• Work to be completed
Wherever the word "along" occurs in the listing, copy the whole line.
▼▼▼
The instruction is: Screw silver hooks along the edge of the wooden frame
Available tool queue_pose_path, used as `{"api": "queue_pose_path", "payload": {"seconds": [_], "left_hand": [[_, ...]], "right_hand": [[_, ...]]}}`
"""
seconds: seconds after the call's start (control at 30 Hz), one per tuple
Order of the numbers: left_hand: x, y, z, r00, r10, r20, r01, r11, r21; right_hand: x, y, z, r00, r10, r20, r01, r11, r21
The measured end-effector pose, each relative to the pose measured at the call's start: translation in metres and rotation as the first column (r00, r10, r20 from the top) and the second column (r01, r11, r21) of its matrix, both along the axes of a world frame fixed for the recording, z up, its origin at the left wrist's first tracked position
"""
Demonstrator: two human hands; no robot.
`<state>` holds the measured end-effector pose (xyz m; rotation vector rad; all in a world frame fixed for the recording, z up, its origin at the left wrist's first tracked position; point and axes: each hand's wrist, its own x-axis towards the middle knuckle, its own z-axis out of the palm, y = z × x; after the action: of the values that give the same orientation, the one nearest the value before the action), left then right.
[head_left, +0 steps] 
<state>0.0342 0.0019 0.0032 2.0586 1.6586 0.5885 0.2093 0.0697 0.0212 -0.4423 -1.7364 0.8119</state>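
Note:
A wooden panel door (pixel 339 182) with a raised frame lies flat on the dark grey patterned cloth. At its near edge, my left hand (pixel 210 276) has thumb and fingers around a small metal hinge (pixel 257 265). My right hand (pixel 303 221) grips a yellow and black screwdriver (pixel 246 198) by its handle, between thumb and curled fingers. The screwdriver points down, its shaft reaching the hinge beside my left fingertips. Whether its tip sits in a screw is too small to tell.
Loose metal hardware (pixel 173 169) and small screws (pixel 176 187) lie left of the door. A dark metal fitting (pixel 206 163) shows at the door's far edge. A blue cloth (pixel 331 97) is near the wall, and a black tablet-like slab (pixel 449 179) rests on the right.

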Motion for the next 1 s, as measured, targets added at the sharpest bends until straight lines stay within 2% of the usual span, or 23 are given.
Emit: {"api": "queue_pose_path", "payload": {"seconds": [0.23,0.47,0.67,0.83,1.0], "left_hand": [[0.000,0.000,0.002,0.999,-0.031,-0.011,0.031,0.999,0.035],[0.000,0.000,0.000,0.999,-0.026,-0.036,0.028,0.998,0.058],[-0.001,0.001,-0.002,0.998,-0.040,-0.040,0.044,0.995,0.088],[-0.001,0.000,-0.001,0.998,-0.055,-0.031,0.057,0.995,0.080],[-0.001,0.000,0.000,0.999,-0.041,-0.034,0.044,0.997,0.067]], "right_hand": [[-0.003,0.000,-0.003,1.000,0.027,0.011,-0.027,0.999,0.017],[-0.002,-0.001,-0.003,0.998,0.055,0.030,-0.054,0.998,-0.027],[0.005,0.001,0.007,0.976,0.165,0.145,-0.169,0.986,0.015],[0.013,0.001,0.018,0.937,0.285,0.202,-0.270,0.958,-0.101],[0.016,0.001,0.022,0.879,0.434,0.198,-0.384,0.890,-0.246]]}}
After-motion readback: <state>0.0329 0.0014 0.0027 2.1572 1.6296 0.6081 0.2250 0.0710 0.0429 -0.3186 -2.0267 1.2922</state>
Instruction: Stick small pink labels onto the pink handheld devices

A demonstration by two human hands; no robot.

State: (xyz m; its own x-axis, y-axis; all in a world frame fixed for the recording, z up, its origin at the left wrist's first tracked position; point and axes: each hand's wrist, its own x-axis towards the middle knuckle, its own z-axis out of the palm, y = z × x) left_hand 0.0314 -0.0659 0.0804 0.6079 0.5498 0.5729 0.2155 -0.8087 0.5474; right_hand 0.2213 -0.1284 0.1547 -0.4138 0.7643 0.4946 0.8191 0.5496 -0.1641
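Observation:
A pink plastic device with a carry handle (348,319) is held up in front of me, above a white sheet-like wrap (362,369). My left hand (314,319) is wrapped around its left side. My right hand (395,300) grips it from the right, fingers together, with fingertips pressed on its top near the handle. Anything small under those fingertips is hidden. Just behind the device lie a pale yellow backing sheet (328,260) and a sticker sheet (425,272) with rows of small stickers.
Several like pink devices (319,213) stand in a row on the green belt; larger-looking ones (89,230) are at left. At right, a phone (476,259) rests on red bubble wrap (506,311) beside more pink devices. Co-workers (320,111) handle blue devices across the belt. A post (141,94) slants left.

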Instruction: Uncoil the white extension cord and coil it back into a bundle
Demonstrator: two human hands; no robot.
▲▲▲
• Task response
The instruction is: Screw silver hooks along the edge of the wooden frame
The measured end-effector pose, each relative to the pose measured at the call's start: translation in metres and rotation as the first column (r00, r10, r20 from the top) and the second column (r01, r11, r21) of its matrix, both along the axes of a world frame fixed for the recording, z up, its origin at the left wrist's first tracked position

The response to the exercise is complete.